# Harbor Freight Tools Generator and Parabolic Heater



## vickers (Jan 16, 2013)

Just made a run to Harbor Freight Tools to pick up an 800 watt generator and parabolic heater.

From the reviews on the HFT webpage, I replaced the spark plug first with the NGK B6ES spark plug. Thing fired up after a few pulls and ran smoothly. It is also quiet. I understand the limitations of it, but it seems that if you treat is alright, it will do just fine. Also purchased the warranty for 1 year, just in case. Paid $89.99 with a coupon. It will easily run the heater on low settings.

Very happy with my purchase.

http://www.harborfreight.com/engine...ning-watts-2-hp-63cc-gas-generator-60338.html

http://www.harborfreight.com/800-watt-400-watt-parabolic-heater-94777.html


----------



## Tirediron (Jul 12, 2010)

if you don't overload the generator you should be OK make sure the airfilter is kept clean and that you use the correct oil. you probably don't want to run much more than500- 600 watts continuous load. And try to let it cool down with no load for a couple of minutes before shutdown.


----------



## LincTex (Apr 1, 2011)

http://www.preparedsociety.com/forum/f26/another-black-friday-item-15188/index2.html#post316824

Why the extra thread?



vickersja;316727 It will easily run the heater on low settings.
[URL said:


> http://www.harborfreight.com/800-watt-400-watt-parabolic-heater-94777.html[/URL]


If you calculate the dollars (in fuel) required to make the amount of heat it does, you will totally freak out. Look into buying or making a small wood burning stove for genuine money savings.


----------



## vickers (Jan 16, 2013)

LincTex said:


> http://www.preparedsociety.com/forum/f26/another-black-friday-item-15188/index2.html#post316824
> 
> Why the extra thread?


Different subjects. this one was my review of a product. Should I not have done that?


----------



## LincTex (Apr 1, 2011)

Tirediron said:


> OK make sure the air filter is kept clean ...


If you ever get one of these little blue gens in your hands, the "air filter" will make you laugh until your gut hurts. It'll filter out tree leaves and grasshoppers well enough.


----------



## vickers (Jan 16, 2013)

LincTex said:


> If you ever get one of these little blue gens in your hands, the "air filter" will make you laugh until your gut hurts. It'll filter out tree leaves and grasshoppers well enough.

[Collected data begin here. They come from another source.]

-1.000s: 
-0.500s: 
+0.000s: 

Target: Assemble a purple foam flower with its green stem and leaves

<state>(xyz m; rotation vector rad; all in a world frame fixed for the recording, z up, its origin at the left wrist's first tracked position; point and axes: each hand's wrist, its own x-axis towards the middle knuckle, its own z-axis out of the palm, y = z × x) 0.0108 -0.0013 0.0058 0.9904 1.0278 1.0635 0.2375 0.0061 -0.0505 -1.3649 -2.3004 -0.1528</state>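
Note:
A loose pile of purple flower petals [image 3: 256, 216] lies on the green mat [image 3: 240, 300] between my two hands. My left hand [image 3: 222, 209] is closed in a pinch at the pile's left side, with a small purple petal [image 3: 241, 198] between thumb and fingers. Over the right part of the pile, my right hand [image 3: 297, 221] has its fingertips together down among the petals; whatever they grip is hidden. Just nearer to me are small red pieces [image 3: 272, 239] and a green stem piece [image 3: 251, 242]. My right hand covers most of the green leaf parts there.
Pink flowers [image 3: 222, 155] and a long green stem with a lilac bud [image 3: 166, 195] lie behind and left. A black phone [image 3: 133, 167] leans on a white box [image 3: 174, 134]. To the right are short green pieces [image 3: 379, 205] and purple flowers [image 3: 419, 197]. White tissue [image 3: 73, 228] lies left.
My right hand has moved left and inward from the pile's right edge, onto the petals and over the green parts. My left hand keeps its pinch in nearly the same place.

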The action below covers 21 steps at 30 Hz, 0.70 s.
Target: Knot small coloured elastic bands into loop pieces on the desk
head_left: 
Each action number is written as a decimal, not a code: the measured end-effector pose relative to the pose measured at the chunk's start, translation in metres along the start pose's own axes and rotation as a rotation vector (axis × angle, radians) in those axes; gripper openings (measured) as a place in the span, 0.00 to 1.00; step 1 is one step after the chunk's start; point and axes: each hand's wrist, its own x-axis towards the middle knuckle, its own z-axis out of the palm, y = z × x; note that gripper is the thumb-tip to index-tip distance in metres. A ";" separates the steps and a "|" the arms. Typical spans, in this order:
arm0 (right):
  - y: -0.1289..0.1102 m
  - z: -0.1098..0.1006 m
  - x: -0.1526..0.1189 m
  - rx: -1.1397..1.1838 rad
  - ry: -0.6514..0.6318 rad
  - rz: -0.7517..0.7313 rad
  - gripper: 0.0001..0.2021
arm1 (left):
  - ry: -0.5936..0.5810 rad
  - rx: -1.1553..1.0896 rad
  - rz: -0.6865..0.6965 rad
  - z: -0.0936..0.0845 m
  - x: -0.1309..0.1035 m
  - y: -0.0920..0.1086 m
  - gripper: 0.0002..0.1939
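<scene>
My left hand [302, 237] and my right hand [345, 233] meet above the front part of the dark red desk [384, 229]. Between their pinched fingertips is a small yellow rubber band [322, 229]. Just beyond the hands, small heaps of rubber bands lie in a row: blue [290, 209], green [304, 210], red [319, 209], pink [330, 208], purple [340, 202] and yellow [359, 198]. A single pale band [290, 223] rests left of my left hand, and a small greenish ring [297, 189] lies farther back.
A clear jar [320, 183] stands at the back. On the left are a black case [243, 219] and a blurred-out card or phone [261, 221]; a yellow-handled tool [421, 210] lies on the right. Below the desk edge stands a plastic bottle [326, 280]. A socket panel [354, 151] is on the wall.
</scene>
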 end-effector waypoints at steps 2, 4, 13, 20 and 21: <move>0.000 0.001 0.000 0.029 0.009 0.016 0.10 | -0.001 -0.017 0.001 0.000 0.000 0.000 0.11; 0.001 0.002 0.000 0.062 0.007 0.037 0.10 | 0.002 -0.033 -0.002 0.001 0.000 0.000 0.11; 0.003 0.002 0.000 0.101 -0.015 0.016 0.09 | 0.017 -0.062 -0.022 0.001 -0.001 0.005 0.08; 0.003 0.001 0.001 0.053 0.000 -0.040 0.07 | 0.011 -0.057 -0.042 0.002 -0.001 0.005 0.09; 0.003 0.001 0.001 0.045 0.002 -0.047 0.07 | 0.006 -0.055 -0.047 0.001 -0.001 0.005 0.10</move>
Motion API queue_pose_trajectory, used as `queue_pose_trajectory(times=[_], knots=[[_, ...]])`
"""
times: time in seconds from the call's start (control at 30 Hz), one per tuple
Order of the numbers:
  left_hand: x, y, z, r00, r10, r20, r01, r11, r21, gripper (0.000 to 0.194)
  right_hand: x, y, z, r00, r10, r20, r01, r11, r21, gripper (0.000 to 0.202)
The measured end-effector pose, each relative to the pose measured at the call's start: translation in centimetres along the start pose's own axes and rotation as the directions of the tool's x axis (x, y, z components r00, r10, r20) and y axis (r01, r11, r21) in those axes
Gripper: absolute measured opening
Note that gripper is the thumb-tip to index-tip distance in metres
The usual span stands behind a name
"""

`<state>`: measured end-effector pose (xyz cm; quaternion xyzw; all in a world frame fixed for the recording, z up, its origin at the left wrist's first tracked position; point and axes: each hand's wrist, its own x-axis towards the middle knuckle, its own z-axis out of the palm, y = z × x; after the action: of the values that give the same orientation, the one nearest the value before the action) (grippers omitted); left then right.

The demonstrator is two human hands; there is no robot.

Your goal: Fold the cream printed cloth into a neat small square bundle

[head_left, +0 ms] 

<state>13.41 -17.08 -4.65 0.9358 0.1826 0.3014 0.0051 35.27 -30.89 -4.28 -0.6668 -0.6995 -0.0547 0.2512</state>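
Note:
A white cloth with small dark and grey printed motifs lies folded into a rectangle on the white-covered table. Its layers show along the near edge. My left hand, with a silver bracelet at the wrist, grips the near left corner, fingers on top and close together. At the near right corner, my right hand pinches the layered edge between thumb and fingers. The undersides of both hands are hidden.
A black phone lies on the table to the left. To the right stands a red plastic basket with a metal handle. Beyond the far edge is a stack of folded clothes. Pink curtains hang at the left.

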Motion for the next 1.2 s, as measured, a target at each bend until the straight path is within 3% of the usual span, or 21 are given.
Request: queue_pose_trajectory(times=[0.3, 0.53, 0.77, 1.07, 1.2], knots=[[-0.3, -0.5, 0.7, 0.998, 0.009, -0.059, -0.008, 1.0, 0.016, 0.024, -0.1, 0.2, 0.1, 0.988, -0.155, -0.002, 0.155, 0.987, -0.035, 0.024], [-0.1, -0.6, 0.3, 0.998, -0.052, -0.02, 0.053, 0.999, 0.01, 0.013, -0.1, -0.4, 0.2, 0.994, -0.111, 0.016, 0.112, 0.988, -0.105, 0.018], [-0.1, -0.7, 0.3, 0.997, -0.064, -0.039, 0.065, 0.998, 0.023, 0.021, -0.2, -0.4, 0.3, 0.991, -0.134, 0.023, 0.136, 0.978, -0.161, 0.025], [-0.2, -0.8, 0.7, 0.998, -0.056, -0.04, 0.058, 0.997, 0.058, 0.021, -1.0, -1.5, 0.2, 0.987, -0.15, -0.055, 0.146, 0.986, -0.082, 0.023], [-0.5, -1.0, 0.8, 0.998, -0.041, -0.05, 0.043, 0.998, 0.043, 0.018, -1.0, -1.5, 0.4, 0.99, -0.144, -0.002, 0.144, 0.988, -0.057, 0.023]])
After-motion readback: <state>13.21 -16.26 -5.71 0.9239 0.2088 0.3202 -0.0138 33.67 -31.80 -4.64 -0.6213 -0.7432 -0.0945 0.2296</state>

Mine is red. Did they make any changes to the units, or just the color?


----------



## LincTex (Apr 1, 2011)

vickersja said:


> Different subjects. this one was my review of a product. Should I not have done that?


No, no biggie. I thought it was a little redundant, but you won't ruffle any feathers.

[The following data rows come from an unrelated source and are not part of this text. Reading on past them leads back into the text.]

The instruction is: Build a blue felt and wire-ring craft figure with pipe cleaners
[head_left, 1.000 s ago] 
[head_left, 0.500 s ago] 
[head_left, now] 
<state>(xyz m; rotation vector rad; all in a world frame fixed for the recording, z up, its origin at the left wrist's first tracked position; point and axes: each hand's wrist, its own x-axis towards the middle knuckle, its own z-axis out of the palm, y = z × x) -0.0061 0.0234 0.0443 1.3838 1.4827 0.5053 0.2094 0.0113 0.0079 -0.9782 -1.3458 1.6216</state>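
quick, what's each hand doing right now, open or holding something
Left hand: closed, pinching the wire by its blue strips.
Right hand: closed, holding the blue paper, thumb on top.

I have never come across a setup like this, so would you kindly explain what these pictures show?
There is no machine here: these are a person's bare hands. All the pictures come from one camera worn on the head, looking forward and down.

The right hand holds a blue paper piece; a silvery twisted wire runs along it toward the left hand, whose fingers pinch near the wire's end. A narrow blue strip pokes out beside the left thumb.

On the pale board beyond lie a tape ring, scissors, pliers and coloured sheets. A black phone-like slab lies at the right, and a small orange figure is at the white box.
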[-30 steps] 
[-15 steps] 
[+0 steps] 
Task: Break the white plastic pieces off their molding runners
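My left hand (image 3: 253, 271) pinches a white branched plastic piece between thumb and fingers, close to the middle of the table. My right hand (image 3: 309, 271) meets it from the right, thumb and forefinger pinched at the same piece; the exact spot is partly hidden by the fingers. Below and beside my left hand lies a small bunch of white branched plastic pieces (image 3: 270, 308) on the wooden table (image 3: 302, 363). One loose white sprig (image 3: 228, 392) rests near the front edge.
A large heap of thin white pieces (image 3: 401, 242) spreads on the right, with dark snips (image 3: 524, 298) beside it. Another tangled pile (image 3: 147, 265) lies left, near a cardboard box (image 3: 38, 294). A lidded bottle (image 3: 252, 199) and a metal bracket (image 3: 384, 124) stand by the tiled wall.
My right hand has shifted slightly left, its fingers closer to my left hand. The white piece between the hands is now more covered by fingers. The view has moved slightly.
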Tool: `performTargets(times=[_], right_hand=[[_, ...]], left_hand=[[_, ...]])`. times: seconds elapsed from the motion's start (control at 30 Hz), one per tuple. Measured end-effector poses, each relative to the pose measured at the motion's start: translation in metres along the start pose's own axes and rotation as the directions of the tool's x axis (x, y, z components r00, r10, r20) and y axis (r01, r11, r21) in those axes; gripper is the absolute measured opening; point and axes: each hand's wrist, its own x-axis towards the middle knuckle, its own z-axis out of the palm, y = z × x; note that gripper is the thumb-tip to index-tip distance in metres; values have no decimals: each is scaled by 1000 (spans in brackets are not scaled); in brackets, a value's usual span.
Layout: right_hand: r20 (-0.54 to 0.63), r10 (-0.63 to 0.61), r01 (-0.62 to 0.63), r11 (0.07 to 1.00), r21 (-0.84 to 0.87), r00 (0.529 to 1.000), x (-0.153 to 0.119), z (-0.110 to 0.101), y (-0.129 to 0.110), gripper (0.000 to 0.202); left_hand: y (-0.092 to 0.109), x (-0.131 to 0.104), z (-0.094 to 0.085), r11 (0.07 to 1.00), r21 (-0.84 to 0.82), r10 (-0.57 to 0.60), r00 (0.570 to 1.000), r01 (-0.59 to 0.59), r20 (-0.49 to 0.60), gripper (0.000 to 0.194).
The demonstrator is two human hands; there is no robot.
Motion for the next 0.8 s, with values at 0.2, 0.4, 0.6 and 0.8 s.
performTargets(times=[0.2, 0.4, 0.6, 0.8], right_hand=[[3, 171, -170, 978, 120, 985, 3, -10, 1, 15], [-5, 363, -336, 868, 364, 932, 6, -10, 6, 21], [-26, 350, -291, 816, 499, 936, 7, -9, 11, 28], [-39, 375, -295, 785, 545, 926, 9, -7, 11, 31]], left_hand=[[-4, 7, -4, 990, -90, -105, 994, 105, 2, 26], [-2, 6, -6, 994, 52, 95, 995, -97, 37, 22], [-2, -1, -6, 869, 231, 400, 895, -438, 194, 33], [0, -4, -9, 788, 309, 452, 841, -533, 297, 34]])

Curious about your generator over the long term - - both the 6.5HP "Greyhound" and my neighbor's 900 watt 2-stroke generator has suffered the ills of bad rubber used in the fuel system, with disastrous results.

I would use the best "non-alcohol" fuel money can buy (low-octane race gas or 100LL AvGas) and replace every rubber part immediately before the "black goo" kills everything in the fuel system.


----------



## vickers (Jan 16, 2013)

LincTex said:


> No, no biggie. I thought it was a little redundant, but you won't ruffle any feathers.
> 
> Curious about your generator over the long term - - both the 6.5HP "Greyhound" and my neighbor's 900 watt 2-stroke generator has suffered the ills of bad rubber used in the fuel system, with disastrous results.
> 
> I would use the best "non-alcohol" fuel money can buy (low-octane race gas or 100LL AvGas) and replace every rubber part immediately before the "black goo" kills everything in the fuel system.


Thanks for the feedback. Im still new.  Trying to put everything in its proper place.

Yeah, im gonna baby it during the break in period. Replaced the spark plug already. Didnt think about the fuel line.... Ill definitely check that out. I also purchased the 1 year, no questions asked warranty for 20 bucks.... Little piece of mind.


----------



## LincTex (Apr 1, 2011)

vickersja said:


> I also purchased the 1 year, no questions asked warranty for 20 bucks....


The rubber in these things is designed to last exactly 1 year, 1 week and a day with today's fuel before it turns into evil black goo that plugs everything! Go ahead and replace ALL of the rubber bits now.


----------



## vickers (Jan 16, 2013)

LincTex said:


> The rubber in these things is designed to last exactly 1 year, 1 week and a day with today's fuel before it turns into evil black goo that plugs everything! Go ahead and replace ALL of the rubber bits now.


Do you recommend also running 89 or higher fuel in them? What about some sort of fuel additive? Thanks.


----------



## LincTex (Apr 1, 2011)

They change colors of goods from time to time to discourage returns. There is a LOT of "warranty fraud" at HF. The ones i have seen alwyas look like this:












vickersja said:


> Do you recommend also running 89 or higher fuel in them? What about some sort of fuel additive? Thanks.


"Octane number" relates to ONLY ONE aspect of the fuels properties, and as far as generators are concerned it matters very, very little when considering which fuel to use.

You need something stable (chemically) that will not deteriorate over time and will not eat rubber parts. Avoid alcohol in gasoline as if it were pubic lice.


----------



## vickers (Jan 16, 2013)

LincTex said:


> They change colors of goods from time to time to discourage returns. There is a LOT of "warranty fraud" at HF. The ones i have seen alwyas look like this:
> 
> 
> 
> ...


Makes sense. Yeah, mine looks just like that but it has a red top. And a few more warning stickers. lol


----------



## labotomi (Feb 14, 2010)

I think the colors indicate if it's CARB compliant or not. I may be thinking about another brand though.


----------